▶ _Source records_

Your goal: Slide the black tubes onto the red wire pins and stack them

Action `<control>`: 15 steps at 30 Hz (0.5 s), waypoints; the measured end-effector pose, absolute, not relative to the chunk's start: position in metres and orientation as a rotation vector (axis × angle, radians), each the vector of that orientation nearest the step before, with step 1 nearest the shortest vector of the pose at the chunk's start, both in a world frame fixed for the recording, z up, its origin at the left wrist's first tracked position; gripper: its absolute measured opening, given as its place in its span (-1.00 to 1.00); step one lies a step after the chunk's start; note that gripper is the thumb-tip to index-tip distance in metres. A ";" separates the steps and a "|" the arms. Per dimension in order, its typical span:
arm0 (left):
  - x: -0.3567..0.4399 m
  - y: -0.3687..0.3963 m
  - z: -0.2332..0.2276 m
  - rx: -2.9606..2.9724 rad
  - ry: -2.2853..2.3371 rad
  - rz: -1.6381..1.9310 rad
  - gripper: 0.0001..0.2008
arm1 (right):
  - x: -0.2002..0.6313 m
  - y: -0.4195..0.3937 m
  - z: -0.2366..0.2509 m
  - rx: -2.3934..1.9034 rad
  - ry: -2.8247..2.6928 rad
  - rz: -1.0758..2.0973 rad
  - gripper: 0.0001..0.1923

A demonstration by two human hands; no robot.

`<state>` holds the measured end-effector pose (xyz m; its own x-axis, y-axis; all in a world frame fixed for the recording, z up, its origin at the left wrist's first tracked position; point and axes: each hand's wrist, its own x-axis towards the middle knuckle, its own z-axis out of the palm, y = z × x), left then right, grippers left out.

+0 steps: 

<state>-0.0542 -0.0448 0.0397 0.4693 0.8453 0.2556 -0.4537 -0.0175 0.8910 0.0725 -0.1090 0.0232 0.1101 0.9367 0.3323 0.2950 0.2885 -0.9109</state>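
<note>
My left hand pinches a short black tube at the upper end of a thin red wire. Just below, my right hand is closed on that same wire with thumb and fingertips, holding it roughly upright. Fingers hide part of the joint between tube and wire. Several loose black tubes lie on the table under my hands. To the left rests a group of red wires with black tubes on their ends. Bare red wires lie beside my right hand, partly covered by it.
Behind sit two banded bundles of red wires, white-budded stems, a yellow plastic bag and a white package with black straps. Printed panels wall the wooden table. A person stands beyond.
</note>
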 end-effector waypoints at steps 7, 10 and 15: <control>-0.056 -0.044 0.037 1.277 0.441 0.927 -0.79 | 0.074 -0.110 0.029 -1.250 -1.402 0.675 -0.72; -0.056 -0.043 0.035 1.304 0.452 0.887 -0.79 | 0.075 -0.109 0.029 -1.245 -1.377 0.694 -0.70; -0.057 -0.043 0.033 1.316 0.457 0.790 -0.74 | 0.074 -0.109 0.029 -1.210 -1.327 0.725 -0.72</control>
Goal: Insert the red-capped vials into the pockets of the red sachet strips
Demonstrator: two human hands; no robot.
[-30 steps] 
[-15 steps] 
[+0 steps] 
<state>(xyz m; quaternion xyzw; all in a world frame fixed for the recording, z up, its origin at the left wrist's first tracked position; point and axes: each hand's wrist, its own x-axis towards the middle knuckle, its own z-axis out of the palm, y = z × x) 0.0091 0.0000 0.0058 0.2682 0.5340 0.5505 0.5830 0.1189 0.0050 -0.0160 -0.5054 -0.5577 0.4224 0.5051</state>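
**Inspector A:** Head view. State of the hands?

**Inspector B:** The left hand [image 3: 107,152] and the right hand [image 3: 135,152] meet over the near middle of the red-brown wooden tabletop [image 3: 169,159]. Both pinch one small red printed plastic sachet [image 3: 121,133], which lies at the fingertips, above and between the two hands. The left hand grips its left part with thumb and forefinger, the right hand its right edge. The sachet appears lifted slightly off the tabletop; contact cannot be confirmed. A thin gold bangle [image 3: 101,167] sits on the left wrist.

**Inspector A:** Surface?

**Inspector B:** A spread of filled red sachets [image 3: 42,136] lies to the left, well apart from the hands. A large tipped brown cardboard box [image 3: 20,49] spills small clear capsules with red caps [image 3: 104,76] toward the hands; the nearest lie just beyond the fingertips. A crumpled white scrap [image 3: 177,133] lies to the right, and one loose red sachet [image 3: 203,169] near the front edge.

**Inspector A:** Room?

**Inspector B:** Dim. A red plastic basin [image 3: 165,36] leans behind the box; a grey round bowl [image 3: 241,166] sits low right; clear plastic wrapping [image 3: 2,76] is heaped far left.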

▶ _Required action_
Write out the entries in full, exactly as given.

▶ _Expected output_
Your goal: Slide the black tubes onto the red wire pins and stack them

Action `<control>`: 15 steps at 30 Hz (0.5 s), waypoints; the measured end-effector pose, absolute, not relative to the chunk's start: position in metres and orientation as a rotation vector (axis × angle, radians), each the vector of that orientation nearest the step before, with step 1 nearest the shortest vector of the pose at the chunk's start, both in a world frame fixed for the recording, z up, its origin at the left wrist's first tracked position; gripper: its absolute measured opening, given as its place in its span (-1.00 to 1.00); step one lies a step after the chunk's start; note that gripper is the thumb-tip to index-tip distance in metres. A ";" separates the steps and a "|" the arms. Per dimension in order, its typical span:
arm0 (left):
  - x: -0.3567..0.4399 m
  - y: -0.3687..0.3963 m
  - z: -0.2332..0.2276 m
  - rx: -2.9606..2.9724 rad
  - ry: -2.2853..2.3371 rad
  - rz: -1.6381..1.9310 rad
  - gripper: 0.0001..0.2008
arm1 (right):
  - x: -0.2002..0.6313 m
  - y: -0.4195..0.3937 m
  - z: -0.2366..0.2509 m
  - rx: -2.3934..1.9034 rad
  - ry: -2.8247..2.6928 rad
  - rz: -1.0758..2.0973 rad
  - gripper: 0.0001..0.1923

A demonstration by two human hands; no robot.

`<state>` holds the measured end-effector pose (xyz m; its own x-axis, y-axis; all in a world frame fixed for the recording, z up, its origin at the left wrist's first tracked position; point and axes: each hand's wrist, its own x-axis towards the middle knuckle, its own z-axis out of the palm, y = z × x), left then right, grippers left out.

+0 steps: 

<state>-0.0542 -0.0448 0.0397 0.4693 0.8453 0.2556 -0.4537 -0.0175 0.8910 0.0725 -0.1090 0.0232 0.1101 0.9367 0.3323 0.2950 0.2885 -0.9109</state>
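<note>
My left hand pinches a short black tube at the upper end of a thin red wire. Just below, my right hand is closed on that same wire with thumb and fingertips, holding it roughly upright. Fingers hide part of the joint between tube and wire. Several loose black tubes lie on the table under my hands. To the left rests a group of red wires with black tubes on their ends. Bare red wires lie beside my right hand, partly covered by it.
Behind sit two banded bundles of red wires, white-budded stems, a yellow plastic bag and a white package with black straps. Printed panels wall the wooden table. A person stands beyond.
</note>
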 end-effector waypoints at steps 7, 10 and 15: <control>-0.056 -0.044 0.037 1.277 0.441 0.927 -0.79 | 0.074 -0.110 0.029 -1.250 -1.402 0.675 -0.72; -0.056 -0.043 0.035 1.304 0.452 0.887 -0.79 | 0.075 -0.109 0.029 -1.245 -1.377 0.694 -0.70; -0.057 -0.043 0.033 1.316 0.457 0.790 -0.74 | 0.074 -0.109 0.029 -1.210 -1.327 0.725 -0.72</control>
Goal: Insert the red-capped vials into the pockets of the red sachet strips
Demonstrator: two human hands; no robot.
[-30 steps] 
[-15 steps] 
[+0 steps] 
<state>(xyz m; quaternion xyzw; all in a world frame fixed for the recording, z up, its origin at the left wrist's first tracked position; point and axes: each hand's wrist, its own x-axis towards the middle knuckle, its own z-axis out of the palm, y = z × x) 0.0091 0.0000 0.0058 0.2682 0.5340 0.5505 0.5830 0.1189 0.0050 -0.0160 -0.5054 -0.5577 0.4224 0.5051</state>
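**Inspector A:** Head view. State of the hands?

**Inspector B:** The left hand [image 3: 107,152] and the right hand [image 3: 135,152] meet over the near middle of the red-brown wooden tabletop [image 3: 169,159]. Both pinch one small red printed plastic sachet [image 3: 121,133], which lies at the fingertips, above and between the two hands. The left hand grips its left part with thumb and forefinger, the right hand its right edge. The sachet appears lifted slightly off the tabletop; contact cannot be confirmed. A thin gold bangle [image 3: 101,167] sits on the left wrist.

**Inspector A:** Surface?

**Inspector B:** A spread of filled red sachets [image 3: 42,136] lies to the left, well apart from the hands. A large tipped brown cardboard box [image 3: 20,49] spills small clear capsules with red caps [image 3: 104,76] toward the hands; the nearest lie just beyond the fingertips. A crumpled white scrap [image 3: 177,133] lies to the right, and one loose red sachet [image 3: 203,169] near the front edge.

**Inspector A:** Room?

**Inspector B:** Dim. A red plastic basin [image 3: 165,36] leans behind the box; a grey round bowl [image 3: 241,166] sits low right; clear plastic wrapping [image 3: 2,76] is heaped far left.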

Nothing more is needed to finish the exercise.